This article is the second in a series for sjbackyardhomes.com that will take you through the entire process of adding an accessory dwelling unit to your San José home property. Read the first article in the series here. Once you know that you are eligible for an ADU—and most single-family homes in San José are—you will have your first major decision to make. Here are some expert pointers to guide you.
By Sharon Simonson
So you’ve decided to maximize the useful value of your San José home property, and you’ve determined that your lot can accommodate an accessory dwelling unit by completing the City’s ADU Universal Checklist.
What sort of ADU are you going to build, and how are you going to build it?
Without question, the least difficult approach—the least expensive, the least time-consuming and the least head-crunching—is to select from the City of San José’s list of preapproved ADU builders and designs.
On that list are seven homebuilders who altogether have created 14 ADU designs that meet all California building codes, while also allowing you to select materials and finishes, inside and out, to customize its appearance to your taste.
Using a preapproved ADU design and the City’s dedicated and expedited ADU planning process, you can expect to have a building permit to begin construction within a month after your plans have been submitted, said Andrew Wozencroft, a senior engineer who supervises Building Plan Review for accessory dwelling units.
“Nine times out of ten, these projects are approved the first time they go through Plan Review,” he said.
Preapproved ADU designs and their builders “can help you identify pitfalls early on, such as whether an ADU is economically achievable. They can help ensure you will get an ADU building permit and get through to final construction,” he said.
Preapproved designs also allow homebuilders to predict final price with much greater certainty, which can ease project financing.
Custom-designed accessory dwelling units, while offering you greater choice about your ADU’s configuration and appearance, typically require multiple passes through Plan Review before a building permit is secured, Wozencroft said. Months can pass before all building plans are adequate to allow a project to begin construction, and the final price is relatively uncertain.
Designing an ADU is harder than designing a house or an interior remodel, Wozencroft said. Meeting California’s famous energy conservation standards can prove difficult. In some cases, where smaller primary residences have large lots, the ADU has more living area than the original home. “The ADU uses the resources of the main house as a hub in terms of plumbing, sewage, electrical,” Wozencroft said. “It is a unique challenge to design.”
Conceiving and creating a custom-designed ADU is a time-consuming and decision-intensive process.

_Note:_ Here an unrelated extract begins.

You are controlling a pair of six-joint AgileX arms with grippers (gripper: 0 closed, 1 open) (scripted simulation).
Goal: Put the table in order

Many homeowners assume that ADUs are less expensive to build than a standard new house, but ADUs still must meet California’s rigorous building codes, conceived to protect human life and limb during catastrophes such as fire, earthquake and flood. Final construction cost typically amounts to $400 a square foot to $500 a square foot—the same square foot price range as would be the cost to build a primary residence.

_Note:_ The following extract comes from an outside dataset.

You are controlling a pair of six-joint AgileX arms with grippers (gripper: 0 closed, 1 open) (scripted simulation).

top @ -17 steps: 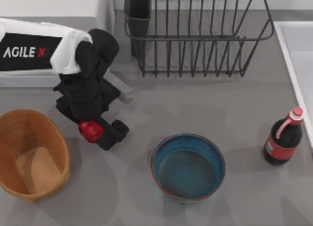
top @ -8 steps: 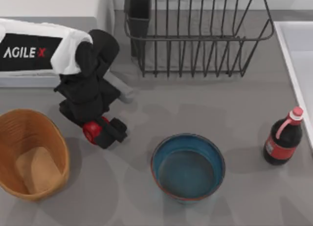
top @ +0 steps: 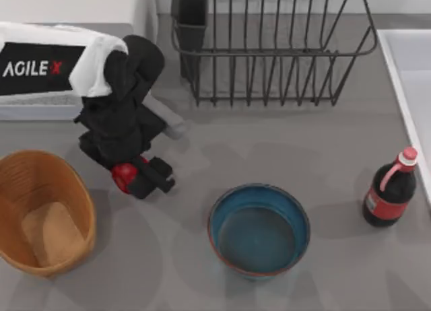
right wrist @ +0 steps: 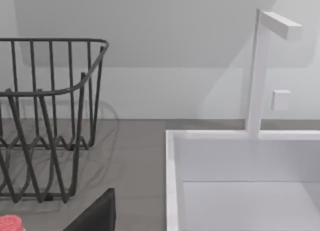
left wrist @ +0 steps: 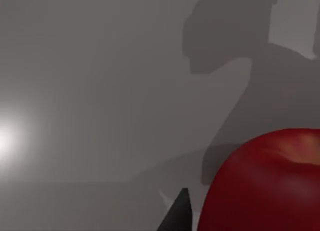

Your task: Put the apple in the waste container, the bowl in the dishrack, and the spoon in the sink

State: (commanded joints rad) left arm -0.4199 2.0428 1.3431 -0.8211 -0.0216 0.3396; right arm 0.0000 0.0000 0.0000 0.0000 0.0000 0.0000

“These structures are intended to last for fifty to a hundred years. There is a certain level of craftsmanship and durability that the code requires,” Wozencroft said.

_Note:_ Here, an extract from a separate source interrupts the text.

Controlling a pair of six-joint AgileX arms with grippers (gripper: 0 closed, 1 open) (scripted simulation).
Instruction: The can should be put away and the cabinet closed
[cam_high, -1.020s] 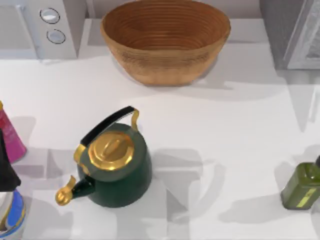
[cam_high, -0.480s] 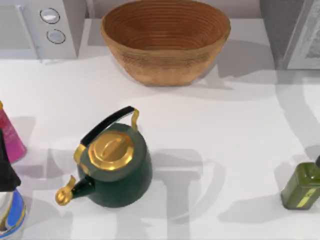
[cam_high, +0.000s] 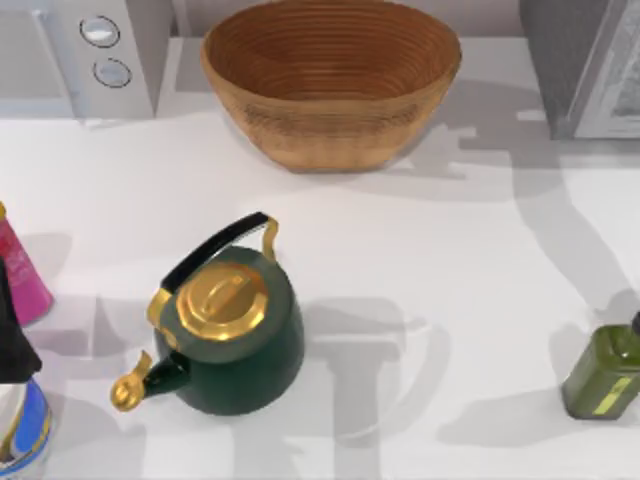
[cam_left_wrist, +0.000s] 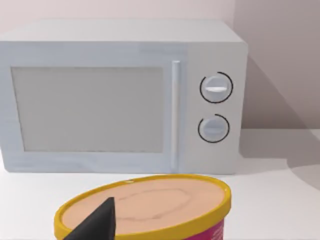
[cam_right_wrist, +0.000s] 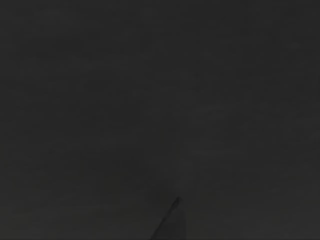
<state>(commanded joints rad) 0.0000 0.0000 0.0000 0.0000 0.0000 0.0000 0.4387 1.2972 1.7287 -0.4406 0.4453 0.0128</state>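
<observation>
The can is out of view. A grey cabinet (cam_high: 560, 60) stands at the back right corner of the table, cut off by the picture's edge, and I cannot tell whether it is open. My left arm is the black shape (cam_high: 10, 335) at the table's left edge. In the left wrist view one dark fingertip (cam_left_wrist: 97, 222) hangs in front of a yellow-rimmed tub (cam_left_wrist: 150, 202). The right wrist view is dark.
A green kettle (cam_high: 235, 335) with a gold lid sits left of centre. A wicker bowl (cam_high: 330, 80) stands at the back, a white microwave (cam_high: 90, 50) at the back left. An olive-green bottle (cam_high: 605, 370) is at the right edge, a pink container (cam_high: 20, 275) at the left.
The shadows on the right side of the table have shifted towards the back right corner. The kettle, bowl, bottle and left arm have not moved.
</observation>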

At current building costs, the base price for an ADU in San José is $180,000 to $200,000.
Once you know that you can add an ADU to your home property, speak with all of the City’s preapproved vendors as part of your due diligence, Wozencroft said. For every potential designer or building contractor, review the ADU projects that each has completed in the City of San José. Ask any prospective vendor to show you a set of drawings for one San José project that has been approved and constructed.
If you want to evaluate custom-designed construction more deeply, ask three contractors for a construction cost estimate for your proposed project, then have each contractor explain the cost factors.
Homeowners who are not professional engineers, architects, or building designers should think deeply before trying to manage an ADU project without professional help. “It’s similar to the concept of, ‘Do you think you could create and design a car?’” Wozencroft said.
And anyone considering an ADU that is attached to the main house or that is a so-called Junior ADU (JADU) where existing square footage in a single-family home is converted to a separate living space must hire a professional designer such as a licensed architect or engineer.
In his experience, many homeowners don’t partner with a building contractor until after they’ve secured a building permit. Outcomes are better and more predictable when your ADU designer and a proposed building contractor work in tandem beginning in the early stages of the process, Wozencroft said.
Regardless of whether you chose a preapproved ADU or custom-design construction, your ADU will constitute a unique addition to your property based on the attributes of your existing home and the contours of your existing lot including the location of trees or other structures, and of course, the attributes of the ADU itself.
“Customization is always there,” Wozencroft said, “and a lot is special to you.”